Antimicrobial resistance genes and the beta-lactamase mobilome
In silico identification of ARGs showed that isolates harboured a wide range of plasmid-mediated and chromosomally encoded resistance genes. Genes encoding resistance to beta-lactam drugs, which include carbapenemases, ESBLs, and AmpCs, are shown in the Table 3 below, along with frequency of detection in the Enterobacterales isolates studied.
Table 3.
Beta-lactam resistance genes detected among studied Enterobacterales.
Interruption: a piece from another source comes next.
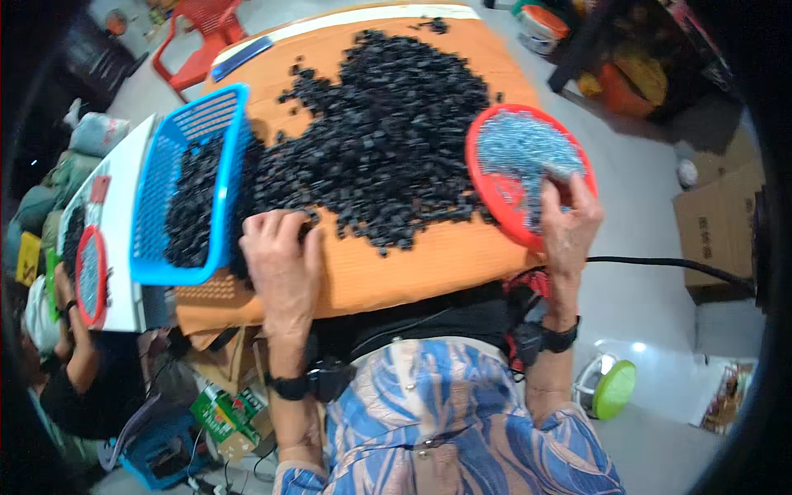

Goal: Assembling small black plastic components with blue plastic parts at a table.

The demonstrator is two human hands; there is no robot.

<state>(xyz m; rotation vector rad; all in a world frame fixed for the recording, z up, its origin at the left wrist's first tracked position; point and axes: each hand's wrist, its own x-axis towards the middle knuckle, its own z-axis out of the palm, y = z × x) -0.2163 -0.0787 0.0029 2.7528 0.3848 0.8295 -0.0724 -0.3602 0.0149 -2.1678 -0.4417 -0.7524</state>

| Antimicrobial resistance gene | Frequency n (%) | Antimicrobial resistance gene | Frequency n (%) | Antimicrobial resistance gene | Frequency n (%) |
|---|---|---|---|---|---|
| Penicillinase genes (n = 93) | AmpC and ESBL genes (n = 84) | Carbapenemase genes (n = 33) | |||
| blaTEM-1B | 29 (59.2) | blaCTX-M-15 | 38 (77.6) | blaNDM-1 | 17 (51.5) |
| blaSHV-187 | 22 (44.9) | blaOXA-1 | 27 (55.1) | blaNDM-5 | 12 (36.4) |
| blaOKP-B-15 | 9 (18.4) | blaACT-2 | 5 (1.22) | blaOXA-48 | 3 (9.1) |
| blaCMH-3 | 8 (16.3) | blaSST-1 | 3 (6.12) | blaOXA-181 | 1 (3.0) |
| blaOKP-B-2 | 7 (14.3) | blaCMY-2 | 2 (4.08) | ||
| blaSHV-67 | 3 (6.12) | blaCMY-48 | 2 (4.08) | ||
| blaTEM-1A | 3 (6.12) | blaSHV-106/blaSHV-28 | 2 (4.08) | ||
| blaOXA-2 | 2 (4.08) | blaCTX-M-14 | 1 (2.04) | ||
| blaSHV-11 | 2 (4.08) | blaDHA-1 | 1 (2.04) | ||
| blaTEM-1D | 2 (4.08) | blaDHA-22 | 1 (2.04) | ||
| blaCMH-6 | 1 (2.04) | blaSHV-12 | 1 (2.04) | ||
| blaMAL-2 | 1 (2.04) | blaACT-5 | 1 (2.04) | ||
| blaOKP-A-9 | 1 (2.04) | ||||
| blaOXA-320 | 1 (2.04) | ||||
| blaOXA-534 | 1 (2.04) | ||||
| blaOXA-9 | 1 (2.04) | ||||
The most common AMR gene detected was the blaCTX-M-15 with 38 (77.6%) isolates harbouring the gene. Of these blaCTX-M-15, 19 (50.0%) of them did not appear on mobile genetic elements (MGEs) and notably, there were no other AMR genes in close proximity to them. In contrast, the other 50% of blaCTX-M-15 carried on MGEs were rarely carried alone and were associated with several combinations of blaTEM-1A, blaTEM-1b, aph(3'')-Ib, aac(3)-Iia, sul2, and tet(A). (See Supplementary Table 1) The MGEs carrying the blaCTX-M-15 were primarily insertion sequences with the most common association being ISEc9 (17), IS5075 (1), and ISKpn43 (1).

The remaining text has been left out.